Odd little thing, he took off his glasses before jumping. What’s up with that?
Morgan: “Can’t sleep.”
Hotch: “Want me to turn off the light?”
Morgan: “No, I want to be able to sleep.”
Last question: If you were killed by your deepest fears, what would kill you?
Note: Good question in the adverts for 10/17. Are serial killers born or made? Can be argued either way. I don’t think the whole nature/nurture debate will ever be completed.
Children of the Dark:
Reid never ceases to fascinate me. The writers have done such a skilled (and I imagine well researched) job of writing a gifted character and Matthew Gray Gubler portrays it beautifully. The attention span is a classic thing; either he is hyper-focused on that which he is working or he is easily distracted. If something isn't perfectly holding his attention then when some interesting tidbit comes his way he can spin it into something to hold his focus. There is an excellent reason so many gifted children are mistaken for ADD, it's not that they can't focus on anything but that if it isn't interesting to them then they won't focus on it. By the way, that whole explanation would be why I find his getting sidetracked my the Cleaver name ("rife with violent implication") and getting redirected by Hotch so fascinating (click here, here and here for more info on gifted kids).
Irving was almost textbook as an "Angel of Mercy" serial killer. His choice of phenobarbital was classic. It almost broke my heart when he was talking to the cat and calling it one of the lucky ones because a new family would have hurt it before putting it down.

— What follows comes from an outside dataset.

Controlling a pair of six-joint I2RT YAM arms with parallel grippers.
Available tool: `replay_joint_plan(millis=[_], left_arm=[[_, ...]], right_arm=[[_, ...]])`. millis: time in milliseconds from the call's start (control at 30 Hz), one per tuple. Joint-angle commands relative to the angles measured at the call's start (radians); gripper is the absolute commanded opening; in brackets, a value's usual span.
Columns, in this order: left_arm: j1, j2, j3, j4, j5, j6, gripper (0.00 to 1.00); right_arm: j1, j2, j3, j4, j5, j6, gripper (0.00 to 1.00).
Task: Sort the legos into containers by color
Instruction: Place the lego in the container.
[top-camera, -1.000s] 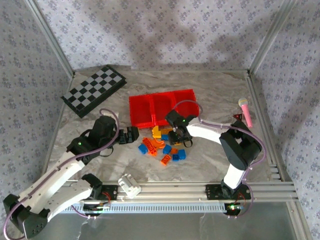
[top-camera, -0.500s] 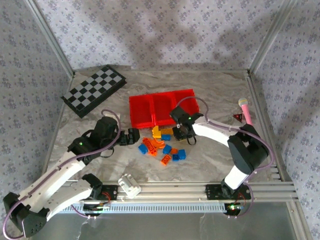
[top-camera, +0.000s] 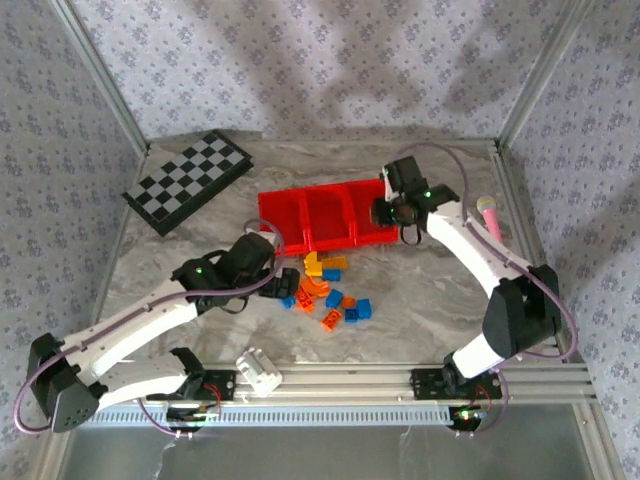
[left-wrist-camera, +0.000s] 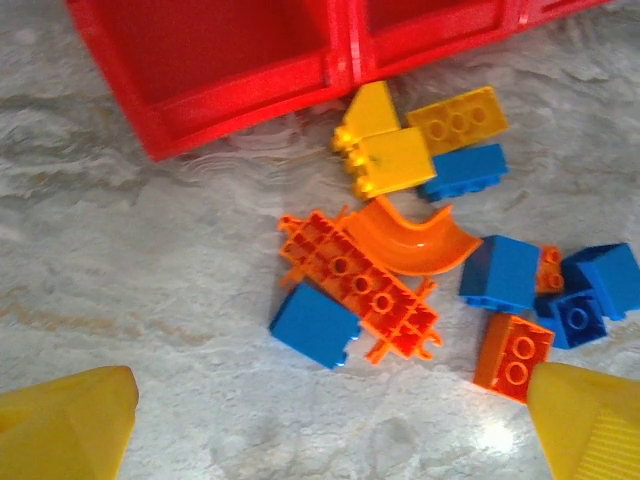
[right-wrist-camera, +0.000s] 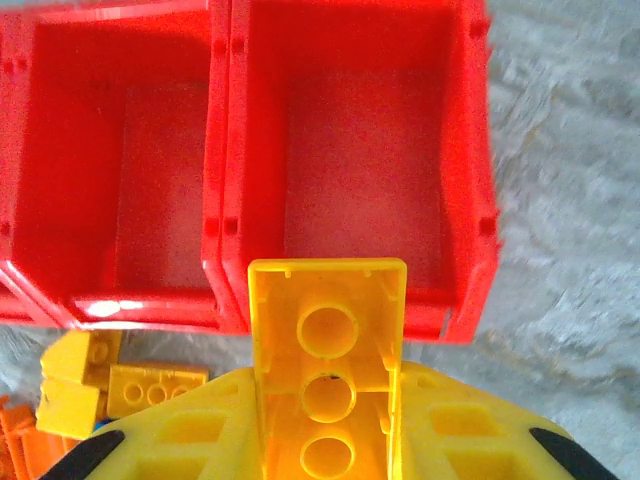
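Note:
The legos (top-camera: 328, 290) lie in a loose pile of blue, orange and yellow bricks just in front of the red tray of containers (top-camera: 283, 222). My right gripper (top-camera: 386, 212) hovers over the tray's right end, shut on a yellow brick (right-wrist-camera: 327, 340) that stands on end above the near wall of the right compartment (right-wrist-camera: 360, 150). Both compartments in the right wrist view look bare. My left gripper (top-camera: 276, 270) hangs open at the pile's left edge. In the left wrist view a blue brick (left-wrist-camera: 315, 325) and an orange plate (left-wrist-camera: 360, 290) lie just ahead of its fingertips (left-wrist-camera: 65, 430).
A black-and-white checkered board (top-camera: 187, 180) lies at the back left. A pink-tipped object (top-camera: 491, 222) rests by the right rail. A white block (top-camera: 260, 368) sits on the front aluminium rails (top-camera: 400, 380). Metal frame posts stand at the table's sides.
My right gripper shut on a yellow brick in the pile and carried it up and back over the tray's right end. My left arm swung right, up to the pile.

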Motion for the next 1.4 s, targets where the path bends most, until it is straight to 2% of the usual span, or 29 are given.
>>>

He seemed like a nice, sweet guy (other than the whole serial killer thing); he wanted to help and protect others but never learned the right way to go about it. I wonder if he had never been sent to that foster home or had never met Gary if he would have turned out different.
Even though Gary had thought Tyler was just like him and it was "too late for the boy," Tyler made the right choice when he chose to destroy the "family" pictures instead of shooting the foster mom. Maybe Gary was projecting himself onto Tyler and feeling like it was too late for him. Wonder why he chose to have Tyler kill the foster mom instead of doing it himself. Something tells me that the cops showing up had nothing to do with it (didn't you love Reid's face when the little girl snuck around and handed him the note).
Quote of the show (from Hotch and Prentiss talking about her taking Carrie back to DC with her):
Hotch: "This is the job and I need to know you can be objective."
Prentis: "And I need to know I can be human."
This is every parents worst fear, their child being taken. In just a bare moment, their entire world can change. There is another important point made here. Everyone teaches 'Stranger Danger' to their kids, but statistically it is not strangers that will hurt children; it is the people that they trust. It is the people whom they see everyday: a neighbor, teacher, minister, day care worker, family friend, cousin, aunt, uncle, brother, sister or parent.
Those 'have you seen' posters freaked me out.
From the previews, I was very prepared to hate the new team member. Admittedly, I still do not care for him. I think he is only in this to get the case he asked Garcia about solved and not there to be a team member.